A word-for-word copy of the entries, with the images left out, is what you should write.

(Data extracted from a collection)
-.-.-
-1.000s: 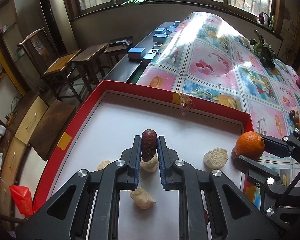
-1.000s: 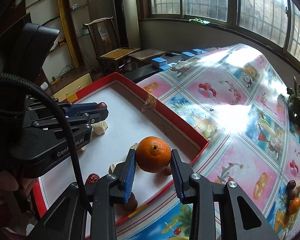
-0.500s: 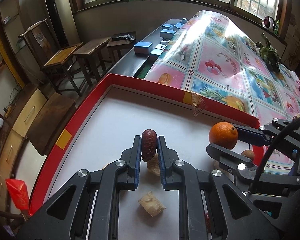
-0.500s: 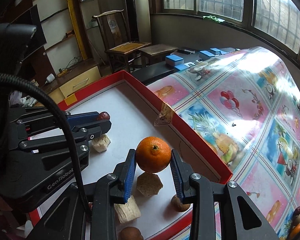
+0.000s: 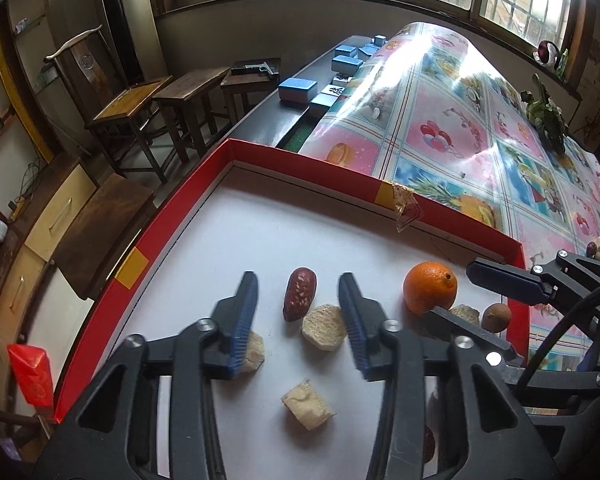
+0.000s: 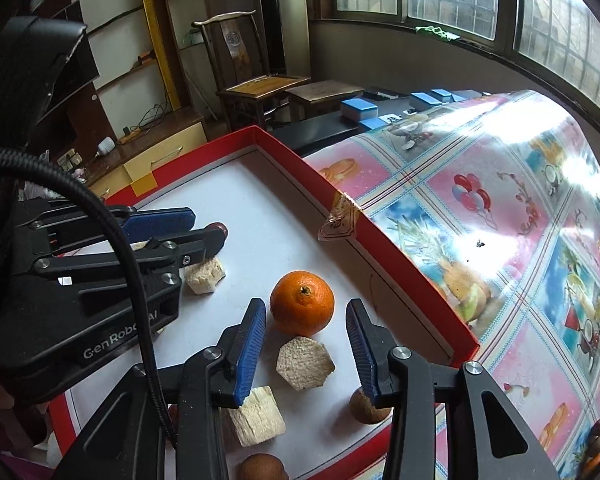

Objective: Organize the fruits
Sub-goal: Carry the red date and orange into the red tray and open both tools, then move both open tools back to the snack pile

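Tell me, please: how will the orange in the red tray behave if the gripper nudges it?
The orange is round and rests free on the flat white floor of the red tray, so it would probably roll. The beige chunk beside it may stop it. Its rind looks firm, likely not fragile.

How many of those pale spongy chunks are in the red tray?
4. One chunk beside the date; one half under the left tongs, which just opened around the date; one nearest the camera; one beside the orange. More may be hidden.
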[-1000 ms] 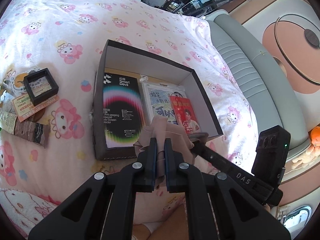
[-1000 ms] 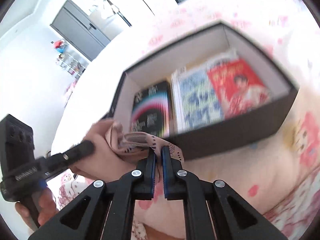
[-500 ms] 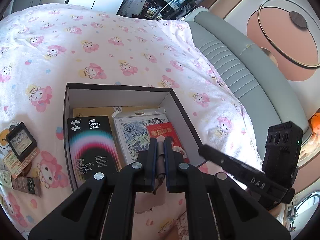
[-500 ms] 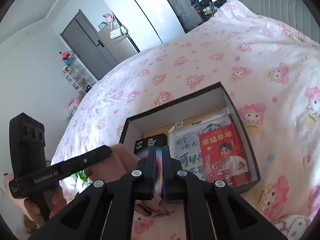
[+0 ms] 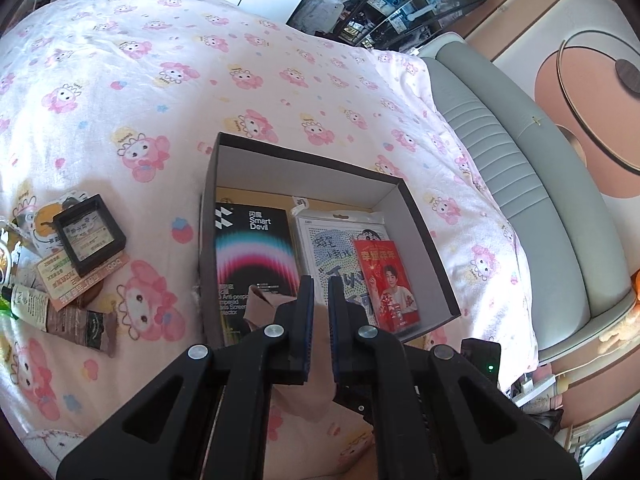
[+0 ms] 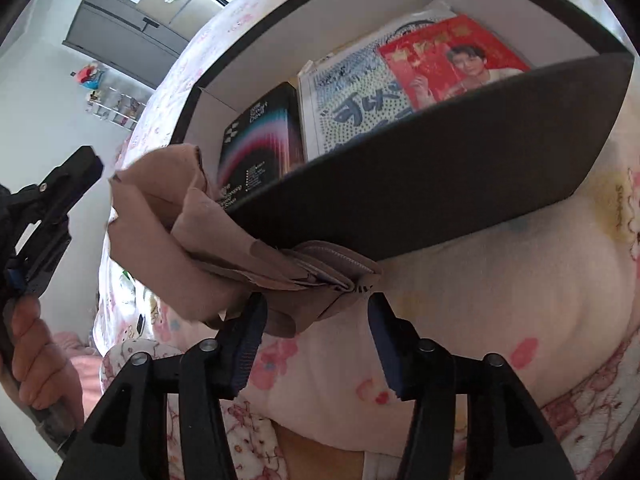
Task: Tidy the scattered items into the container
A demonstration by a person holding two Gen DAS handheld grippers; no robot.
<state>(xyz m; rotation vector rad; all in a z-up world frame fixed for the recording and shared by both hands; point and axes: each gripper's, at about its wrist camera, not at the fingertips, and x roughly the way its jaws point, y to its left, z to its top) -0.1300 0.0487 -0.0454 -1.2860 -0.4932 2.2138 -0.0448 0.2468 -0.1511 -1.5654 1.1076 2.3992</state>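
The pink cartoon-print bedspread (image 5: 168, 92) carries everything. On it sits the dark open cardboard box (image 5: 428, 236), already holding a black "Smart Devil" carton (image 5: 252, 248), a white dotted packet (image 5: 340, 248) and a red printed envelope (image 5: 384, 280). Over the box's near wall hangs the beige soft cloth pouch (image 6: 208, 248) — limp and light, it looks likely to sag or snag on the rim, so its thicker zippered seam seems the surer hold. The right gripper (image 6: 316, 324) stands wide, holding nothing, the pouch just above its fingertips. The left gripper (image 5: 318, 300) is narrowed; whether it pinches cloth cannot be told. More small items (image 5: 80, 240) lie near the bed's left edge — well apart, leaving open room.
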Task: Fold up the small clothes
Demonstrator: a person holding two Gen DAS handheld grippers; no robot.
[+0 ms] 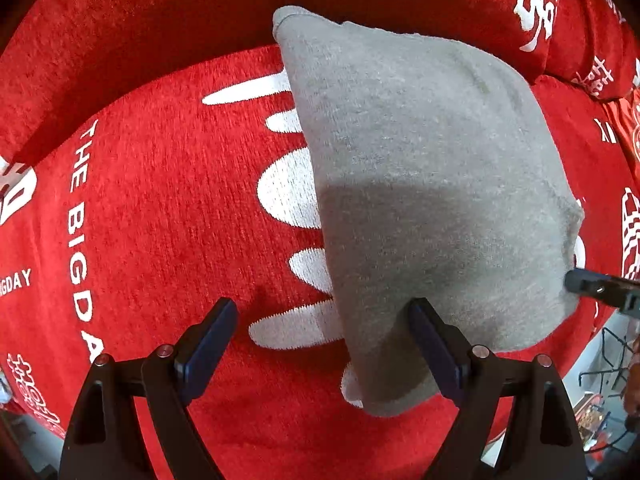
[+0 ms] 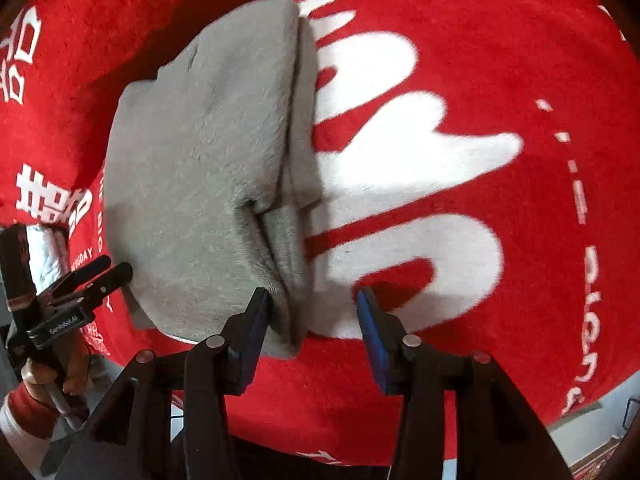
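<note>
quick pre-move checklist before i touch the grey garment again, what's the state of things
1. Left tongs open: ok, fingers spread wide, nothing between them.
2. Right tongs open: ok, fingers apart, gripping nothing.
3. Grey garment folded: ok, stacked layers show along its edge in the right wrist view.
4. Garment resting on the red blanket: ok, it lies there, not lifted.
5. Garment free of both tongs: cannot tell; each tong has one finger at the cloth's edge, contact unclear.
6. Fold neat and square: cannot tell, fisheye distortion and blur hide it.
</note>
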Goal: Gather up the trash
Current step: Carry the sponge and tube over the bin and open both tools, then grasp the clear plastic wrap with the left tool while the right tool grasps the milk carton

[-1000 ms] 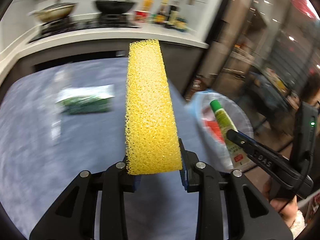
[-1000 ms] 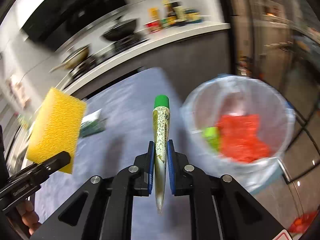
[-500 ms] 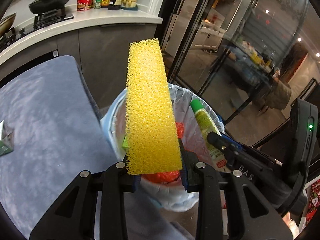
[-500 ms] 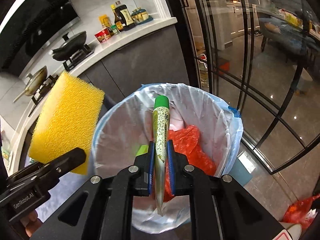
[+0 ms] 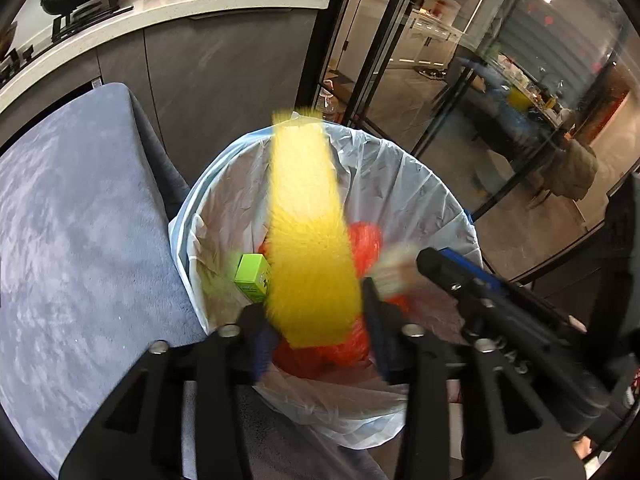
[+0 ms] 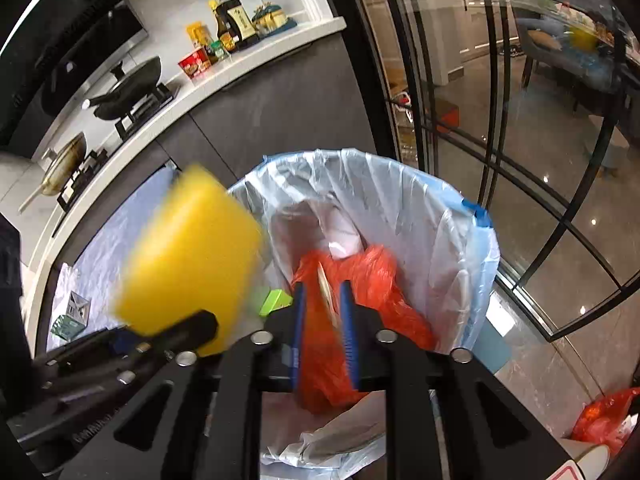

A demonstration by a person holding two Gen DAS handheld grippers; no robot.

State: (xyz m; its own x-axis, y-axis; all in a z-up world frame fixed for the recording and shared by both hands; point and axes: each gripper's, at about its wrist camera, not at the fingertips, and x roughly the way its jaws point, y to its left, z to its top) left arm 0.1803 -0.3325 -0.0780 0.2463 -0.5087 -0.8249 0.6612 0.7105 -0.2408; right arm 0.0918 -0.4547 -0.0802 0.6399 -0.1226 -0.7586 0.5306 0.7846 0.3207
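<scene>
Two tools hung over the lined bin [image 5: 400, 184] as I watched, each letting go of its piece of trash. On the left, past the grey-covered table [image 5: 80, 220], my left tool [image 5: 316, 320] had its jaws opening around the yellow sponge [image 5: 308, 240]; the sponge was smeared with blur, its long axis running straight away from the tool and over the bin mouth, its near end between the pads but, as far as I could judge, no longer gripped. Below it in the bin lay a small green box [image 5: 252, 276] and a crumpled red bag [image 5: 360, 240]. To the right, my right tool [image 6: 323, 322] was likewise opening, and the tube [image 6: 326, 292] between its blue pads looked loose, a thin blurred sliver tilted downward toward the red bag directly beneath. Both items sat squarely above the liner, so I judged that the drop needed only clear jaws, not more travel. Writing was scarce: I could make out nothing certain on the tool bodies, and the bottles [image 6: 232, 20] on the far kitchen counter carried labels too small to read.
</scene>
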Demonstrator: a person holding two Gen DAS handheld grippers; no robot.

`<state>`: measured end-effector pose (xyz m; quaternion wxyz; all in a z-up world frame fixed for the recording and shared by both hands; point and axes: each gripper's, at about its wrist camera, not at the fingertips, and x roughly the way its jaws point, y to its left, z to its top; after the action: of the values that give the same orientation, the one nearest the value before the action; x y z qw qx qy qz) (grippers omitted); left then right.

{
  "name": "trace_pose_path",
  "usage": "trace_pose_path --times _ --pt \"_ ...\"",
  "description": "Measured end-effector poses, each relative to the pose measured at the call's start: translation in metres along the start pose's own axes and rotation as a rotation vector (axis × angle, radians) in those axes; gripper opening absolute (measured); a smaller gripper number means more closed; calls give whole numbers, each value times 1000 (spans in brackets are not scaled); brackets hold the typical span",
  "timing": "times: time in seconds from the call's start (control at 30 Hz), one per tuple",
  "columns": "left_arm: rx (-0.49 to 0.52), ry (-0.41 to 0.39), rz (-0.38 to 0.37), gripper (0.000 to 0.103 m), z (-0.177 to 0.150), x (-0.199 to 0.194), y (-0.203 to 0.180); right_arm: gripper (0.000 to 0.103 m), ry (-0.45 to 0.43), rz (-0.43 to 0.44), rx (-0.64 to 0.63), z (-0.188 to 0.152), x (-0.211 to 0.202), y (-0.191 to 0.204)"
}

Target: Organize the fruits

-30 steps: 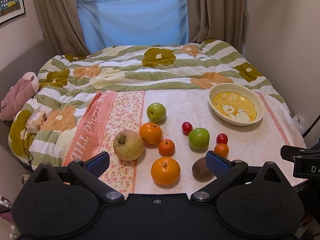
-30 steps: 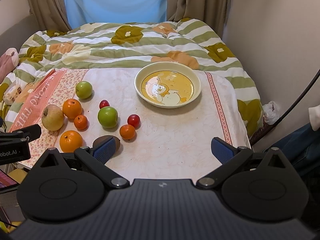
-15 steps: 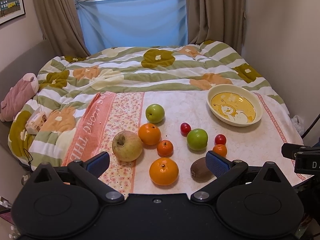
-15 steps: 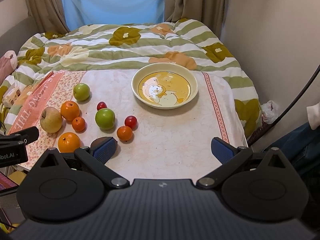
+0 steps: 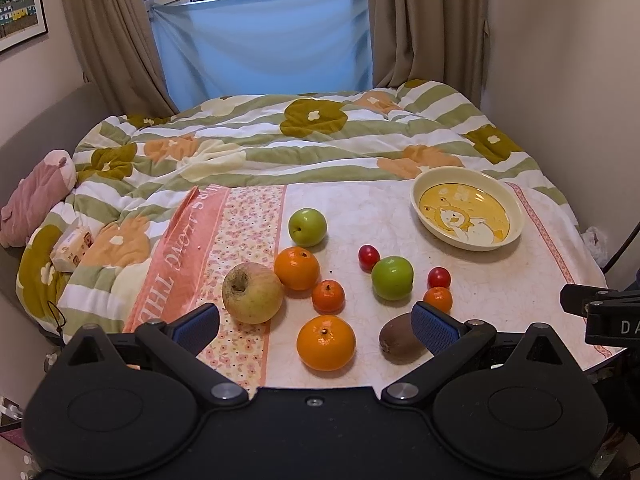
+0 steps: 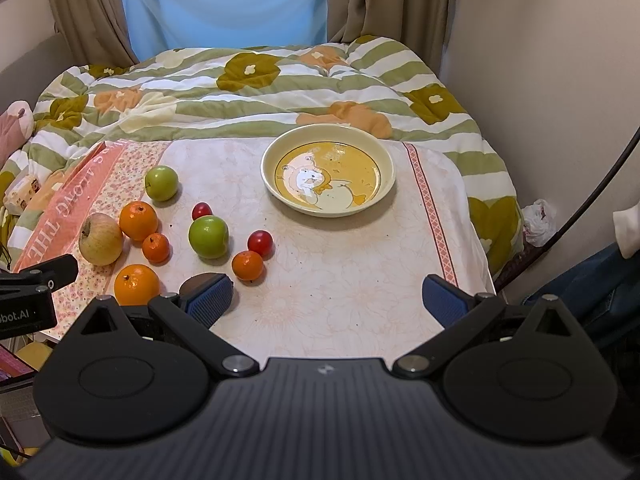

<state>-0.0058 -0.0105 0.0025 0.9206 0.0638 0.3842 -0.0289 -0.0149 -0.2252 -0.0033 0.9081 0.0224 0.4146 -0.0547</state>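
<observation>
Loose fruit lies on a cloth-covered table (image 5: 500,292): a yellowish apple (image 5: 252,292), two green apples (image 5: 307,227) (image 5: 392,278), two large oranges (image 5: 297,268) (image 5: 326,343), small mandarins (image 5: 328,296) (image 5: 438,299), two small red fruits (image 5: 369,256) (image 5: 439,277) and a brown kiwi (image 5: 400,340). A cream bowl (image 6: 328,208) with a yellow cartoon stands empty at the back right (image 5: 466,242). My left gripper (image 5: 316,326) is open above the near fruit. My right gripper (image 6: 328,300) is open over the bare table front, the kiwi (image 6: 196,282) beside its left finger.
A striped floral quilt (image 5: 280,136) covers the bed behind the table. A pink plush (image 5: 32,196) and a tissue pack (image 5: 72,244) lie at the left. A wall (image 6: 540,80) is close on the right. A black cable (image 6: 592,196) hangs at the right.
Both grippers have drifted slightly; the fruit and bowl sit a little more to the left in both views. Nothing was grasped or moved.
</observation>
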Motion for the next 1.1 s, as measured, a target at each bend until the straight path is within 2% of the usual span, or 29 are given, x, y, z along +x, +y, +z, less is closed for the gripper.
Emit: trace_pose_path --times 1.1 --pt "3 -13 9 103 -2 -3 2 103 -4 5 -6 -1 -2 3"
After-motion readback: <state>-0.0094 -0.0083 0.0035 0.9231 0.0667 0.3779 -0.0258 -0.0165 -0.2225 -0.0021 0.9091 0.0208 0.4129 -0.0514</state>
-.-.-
**RESULT FOR THIS EXERCISE**
-1.000s: 
-1.000s: 
-0.500s: 
-0.500s: 
+0.000s: 
+0.000s: 

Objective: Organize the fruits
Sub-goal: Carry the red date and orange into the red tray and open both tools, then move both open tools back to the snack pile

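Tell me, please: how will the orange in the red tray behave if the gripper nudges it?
The orange is round and rests free on the flat white floor of the red tray, so it would probably roll. The beige chunk beside it may stop it. Its rind looks firm, likely not fragile.

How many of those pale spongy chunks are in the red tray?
4. One chunk beside the date; one half under the left tongs, which just opened around the date; one nearest the camera; one beside the orange. More may be hidden.
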[-1000 ms] 
[-1000 ms] 
[-500 ms] 
[-500 ms] 
[+0 ms] 
[+0 ms] 
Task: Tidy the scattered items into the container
A demonstration by a person holding two Gen DAS handheld grippers; no robot.
<state>(xyz m; rotation vector rad; all in a z-up world frame fixed for the recording and shared by both hands; point and axes: each gripper's, at about its wrist camera, not at the fingertips, and x roughly the way its jaws point, y to its left, z to its top) -0.1300 0.0487 -0.0454 -1.2860 -0.4932 2.2138 -0.0448 0.2468 -0.1511 -1.5654 1.1076 2.3992</state>
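The pink cartoon-print bedspread (image 5: 168, 92) carries everything. On it sits the dark open cardboard box (image 5: 428, 236), already holding a black "Smart Devil" carton (image 5: 252, 248), a white dotted packet (image 5: 340, 248) and a red printed envelope (image 5: 384, 280). Over the box's near wall hangs the beige soft cloth pouch (image 6: 208, 248) — limp and light, it looks likely to sag or snag on the rim, so its thicker zippered seam seems the surer hold. The right gripper (image 6: 316, 324) stands wide, holding nothing, the pouch just above its fingertips. The left gripper (image 5: 318, 300) is narrowed; whether it pinches cloth cannot be told. More small items (image 5: 80, 240) lie near the bed's left edge — well apart, leaving open room.
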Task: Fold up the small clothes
Demonstrator: a person holding two Gen DAS handheld grippers; no robot.
[+0 ms] 
[+0 ms] 
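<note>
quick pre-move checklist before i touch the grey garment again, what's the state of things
1. Left tongs open: ok, fingers spread wide, nothing between them.
2. Right tongs open: ok, fingers apart, gripping nothing.
3. Grey garment folded: ok, stacked layers show along its edge in the right wrist view.
4. Garment resting on the red blanket: ok, it lies there, not lifted.
5. Garment free of both tongs: cannot tell; each tong has one finger at the cloth's edge, contact unclear.
6. Fold neat and square: cannot tell, fisheye distortion and blur hide it.
</note>
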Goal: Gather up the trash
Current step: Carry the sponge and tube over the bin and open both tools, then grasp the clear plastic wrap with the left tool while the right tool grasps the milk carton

[-1000 ms] 
[-1000 ms] 
[-500 ms] 
[-500 ms] 
[+0 ms] 
[+0 ms] 

A demonstration by a person holding two Gen DAS handheld grippers; no robot.

State: (xyz m; its own x-axis, y-axis; all in a z-up world frame fixed for the recording and shared by both hands; point and axes: each gripper's, at about its wrist camera, not at the fingertips, and x roughly the way its jaws point, y to its left, z to its top) left arm 0.1803 -0.3325 -0.0780 0.2463 -0.5087 -0.8249 0.6612 0.7105 -0.2408; right arm 0.0918 -0.4547 -0.0802 0.6399 -0.1226 -0.7586 0.5306 0.7846 0.3207
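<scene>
Two tools hung over the lined bin [image 5: 400, 184] as I watched, each letting go of its piece of trash. On the left, past the grey-covered table [image 5: 80, 220], my left tool [image 5: 316, 320] had its jaws opening around the yellow sponge [image 5: 308, 240]; the sponge was smeared with blur, its long axis running straight away from the tool and over the bin mouth, its near end between the pads but, as far as I could judge, no longer gripped. Below it in the bin lay a small green box [image 5: 252, 276] and a crumpled red bag [image 5: 360, 240]. To the right, my right tool [image 6: 323, 322] was likewise opening, and the tube [image 6: 326, 292] between its blue pads looked loose, a thin blurred sliver tilted downward toward the red bag directly beneath. Both items sat squarely above the liner, so I judged that the drop needed only clear jaws, not more travel. Writing was scarce: I could make out nothing certain on the tool bodies, and the bottles [image 6: 232, 20] on the far kitchen counter carried labels too small to read.
</scene>
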Demonstrator: a person holding two Gen DAS handheld grippers; no robot.

`<state>`: measured end-effector pose (xyz m; quaternion wxyz; all in a z-up world frame fixed for the recording and shared by both hands; point and axes: each gripper's, at about its wrist camera, not at the fingertips, and x roughly the way its jaws point, y to its left, z to its top; after the action: of the values that give the same orientation, the one nearest the value before the action; x y z qw qx qy qz) (grippers omitted); left then right.

{
  "name": "trace_pose_path",
  "usage": "trace_pose_path --times _ --pt \"_ ...\"",
  "description": "Measured end-effector poses, each relative to the pose measured at the call's start: translation in metres along the start pose's own axes and rotation as a rotation vector (axis × angle, radians) in those axes; gripper opening absolute (measured); a smaller gripper number means more closed; calls give whole numbers, each value times 1000 (spans in brackets are not scaled); brackets hold the typical span",
  "timing": "times: time in seconds from the call's start (control at 30 Hz), one per tuple",
  "columns": "left_arm: rx (-0.49 to 0.52), ry (-0.41 to 0.39), rz (-0.38 to 0.37), gripper (0.000 to 0.103 m), z (-0.177 to 0.150), x (-0.199 to 0.194), y (-0.203 to 0.180); right_arm: gripper (0.000 to 0.103 m), ry (-0.45 to 0.43), rz (-0.43 to 0.44), rx (-0.64 to 0.63), z (-0.188 to 0.152), x (-0.211 to 0.202), y (-0.191 to 0.204)"
}

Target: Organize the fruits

-30 steps: 
-30 steps: 
-15 steps: 
-15 steps: 
+0 steps: 
+0 steps: 

<state>-0.0058 -0.0105 0.0025 0.9206 0.0638 0.3842 -0.0289 -0.0149 -0.2252 -0.0033 0.9081 0.0224 0.4146 -0.0547</state>
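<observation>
Loose fruit lies on a cloth-covered table (image 5: 500,292): a yellowish apple (image 5: 252,292), two green apples (image 5: 307,227) (image 5: 392,278), two large oranges (image 5: 297,268) (image 5: 326,343), small mandarins (image 5: 328,296) (image 5: 438,299), two small red fruits (image 5: 369,256) (image 5: 439,277) and a brown kiwi (image 5: 400,340). A cream bowl (image 6: 328,208) with a yellow cartoon stands empty at the back right (image 5: 466,242). My left gripper (image 5: 316,326) is open above the near fruit. My right gripper (image 6: 328,300) is open over the bare table front, the kiwi (image 6: 196,282) beside its left finger.
A striped floral quilt (image 5: 280,136) covers the bed behind the table. A pink plush (image 5: 32,196) and a tissue pack (image 5: 72,244) lie at the left. A wall (image 6: 540,80) is close on the right. A black cable (image 6: 592,196) hangs at the right.
Both grippers have drifted slightly; the fruit and bowl sit a little more to the left in both views. Nothing was grasped or moved.
</observation>
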Motion for the next 1.1 s, as measured, a target at each bend until the straight path is within 2% of the usual span, or 29 are given, x, y, z along +x, +y, +z, less is closed for the gripper.
Emit: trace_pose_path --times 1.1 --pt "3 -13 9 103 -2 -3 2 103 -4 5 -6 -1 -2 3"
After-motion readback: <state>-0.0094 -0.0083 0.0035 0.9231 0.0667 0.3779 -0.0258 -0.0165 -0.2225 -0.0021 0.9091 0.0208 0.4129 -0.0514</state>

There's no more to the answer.